Although the virtual space of painting and drawing is where all of my projects begin, I frequently find myself in the realms of architecture, interiors, public space and inter-disciplinary collaboration. I view all my works as vivid backdrops for human activity - arenas within which all possibilities may occur. When I draw, I'm testing the virtual space I'm creating on paper against the architecture of the space I'm occupying at the moment. Eccentric, flickering patterns form stage sets, interior and exterior architectures. Pastel and hothouse color, personalized geometry and fragments of texts all conspire to create new spaces for making thoughts visible, and for the free exercise of my imagination.




Matthew Whitney

www.matthewwhitney.com

This series of drawings and paper-based experiments over the past several years form a body of explorations of the real - beyond representation and into that which is really real.

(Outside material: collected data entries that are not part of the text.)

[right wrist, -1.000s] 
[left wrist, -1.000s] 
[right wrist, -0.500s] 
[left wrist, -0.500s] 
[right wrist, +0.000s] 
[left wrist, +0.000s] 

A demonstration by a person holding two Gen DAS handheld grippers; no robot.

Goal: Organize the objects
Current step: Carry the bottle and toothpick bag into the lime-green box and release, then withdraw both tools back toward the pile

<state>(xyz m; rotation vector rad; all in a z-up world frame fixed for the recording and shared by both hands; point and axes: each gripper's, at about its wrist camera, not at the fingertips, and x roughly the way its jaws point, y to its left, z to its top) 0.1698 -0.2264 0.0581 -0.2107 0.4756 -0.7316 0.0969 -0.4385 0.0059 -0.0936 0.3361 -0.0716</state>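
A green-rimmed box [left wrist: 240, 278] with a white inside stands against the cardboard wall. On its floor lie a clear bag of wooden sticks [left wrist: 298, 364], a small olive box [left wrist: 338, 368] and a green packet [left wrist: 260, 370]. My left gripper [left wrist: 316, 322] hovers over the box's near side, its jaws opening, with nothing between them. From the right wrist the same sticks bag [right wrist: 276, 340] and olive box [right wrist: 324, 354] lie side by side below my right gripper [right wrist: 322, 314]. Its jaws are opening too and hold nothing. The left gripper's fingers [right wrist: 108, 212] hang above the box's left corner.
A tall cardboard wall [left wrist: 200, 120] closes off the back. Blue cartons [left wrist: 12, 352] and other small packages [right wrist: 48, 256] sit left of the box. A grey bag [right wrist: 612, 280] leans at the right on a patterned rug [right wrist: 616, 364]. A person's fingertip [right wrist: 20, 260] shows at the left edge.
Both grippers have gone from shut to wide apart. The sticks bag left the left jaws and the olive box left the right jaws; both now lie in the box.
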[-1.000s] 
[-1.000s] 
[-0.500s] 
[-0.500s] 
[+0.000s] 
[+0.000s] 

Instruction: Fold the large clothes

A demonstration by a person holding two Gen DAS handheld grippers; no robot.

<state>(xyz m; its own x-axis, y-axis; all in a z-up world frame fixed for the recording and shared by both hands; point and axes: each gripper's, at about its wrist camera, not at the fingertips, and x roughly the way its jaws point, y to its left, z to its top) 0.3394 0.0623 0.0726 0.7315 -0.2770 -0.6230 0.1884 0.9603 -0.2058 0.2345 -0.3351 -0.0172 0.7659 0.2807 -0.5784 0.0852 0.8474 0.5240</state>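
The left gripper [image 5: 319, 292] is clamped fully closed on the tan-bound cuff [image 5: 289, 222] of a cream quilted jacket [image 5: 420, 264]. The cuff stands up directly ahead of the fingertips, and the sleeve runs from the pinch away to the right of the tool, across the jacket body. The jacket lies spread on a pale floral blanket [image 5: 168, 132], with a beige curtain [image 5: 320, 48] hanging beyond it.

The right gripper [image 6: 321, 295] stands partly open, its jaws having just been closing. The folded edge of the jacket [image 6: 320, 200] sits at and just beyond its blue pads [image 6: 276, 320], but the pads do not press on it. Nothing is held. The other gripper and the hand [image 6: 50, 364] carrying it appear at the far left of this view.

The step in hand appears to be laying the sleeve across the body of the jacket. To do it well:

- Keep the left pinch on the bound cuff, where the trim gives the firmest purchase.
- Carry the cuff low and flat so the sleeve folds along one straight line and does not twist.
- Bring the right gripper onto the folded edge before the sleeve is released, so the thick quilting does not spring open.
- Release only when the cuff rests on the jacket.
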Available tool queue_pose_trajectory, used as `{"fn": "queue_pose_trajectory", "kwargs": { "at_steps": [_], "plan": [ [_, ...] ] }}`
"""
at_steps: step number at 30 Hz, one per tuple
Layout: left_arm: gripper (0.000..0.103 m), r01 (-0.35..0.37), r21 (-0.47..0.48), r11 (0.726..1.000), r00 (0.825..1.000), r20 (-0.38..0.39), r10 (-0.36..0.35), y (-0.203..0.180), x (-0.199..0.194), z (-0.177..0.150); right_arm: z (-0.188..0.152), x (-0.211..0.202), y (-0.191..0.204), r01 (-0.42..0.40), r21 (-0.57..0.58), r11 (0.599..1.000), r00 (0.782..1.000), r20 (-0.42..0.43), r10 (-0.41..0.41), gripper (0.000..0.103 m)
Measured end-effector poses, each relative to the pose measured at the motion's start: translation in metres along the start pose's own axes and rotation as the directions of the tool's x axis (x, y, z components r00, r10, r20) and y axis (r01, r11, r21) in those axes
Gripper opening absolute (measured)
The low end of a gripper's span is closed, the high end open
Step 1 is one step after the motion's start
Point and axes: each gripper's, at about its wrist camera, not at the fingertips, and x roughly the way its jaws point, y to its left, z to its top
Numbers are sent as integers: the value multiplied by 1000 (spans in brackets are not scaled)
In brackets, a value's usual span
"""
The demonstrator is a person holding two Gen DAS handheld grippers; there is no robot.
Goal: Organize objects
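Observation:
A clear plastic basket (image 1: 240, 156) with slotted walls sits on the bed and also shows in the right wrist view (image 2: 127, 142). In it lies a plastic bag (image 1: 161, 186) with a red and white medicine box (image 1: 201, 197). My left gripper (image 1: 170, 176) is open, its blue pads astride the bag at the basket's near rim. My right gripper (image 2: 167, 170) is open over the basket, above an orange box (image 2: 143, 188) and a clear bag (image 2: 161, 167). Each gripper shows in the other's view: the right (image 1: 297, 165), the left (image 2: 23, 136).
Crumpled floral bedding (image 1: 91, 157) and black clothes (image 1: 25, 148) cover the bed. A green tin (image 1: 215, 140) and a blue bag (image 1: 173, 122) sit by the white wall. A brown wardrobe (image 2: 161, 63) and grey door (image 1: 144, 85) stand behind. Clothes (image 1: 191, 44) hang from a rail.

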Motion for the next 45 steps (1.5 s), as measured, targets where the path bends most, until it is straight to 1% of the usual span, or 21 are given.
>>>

These drawings incorporate walking and physical manipulations, excavating via markmaking - understood as a point moving through space, which can be a mark made on paper, a series of illuminated pixels, or a body’s path made by going through a walk. The crumpled drawings began with the cliché of crumpling up the paper upon which one had started a bad drawing or had a bad idea, to toss in the wastebasket. Upon unfolding and attempting to flatten the paper, the paper’s original sharpness and crispness is lost, and one is left with a surface that is softened and flawed. The creases mar the surface and are impossible to avoid. Rather than begin a drawing with a fresh sheet of paper, I attempted to work with the flawed body, and work within the creases, indeed making them a vital part of the composition. These creases as well leave the drawing no longer flat but textured and 3-dimensional. The resulting drawings are evidence of a phenomenological existing, and are left to be considered as such.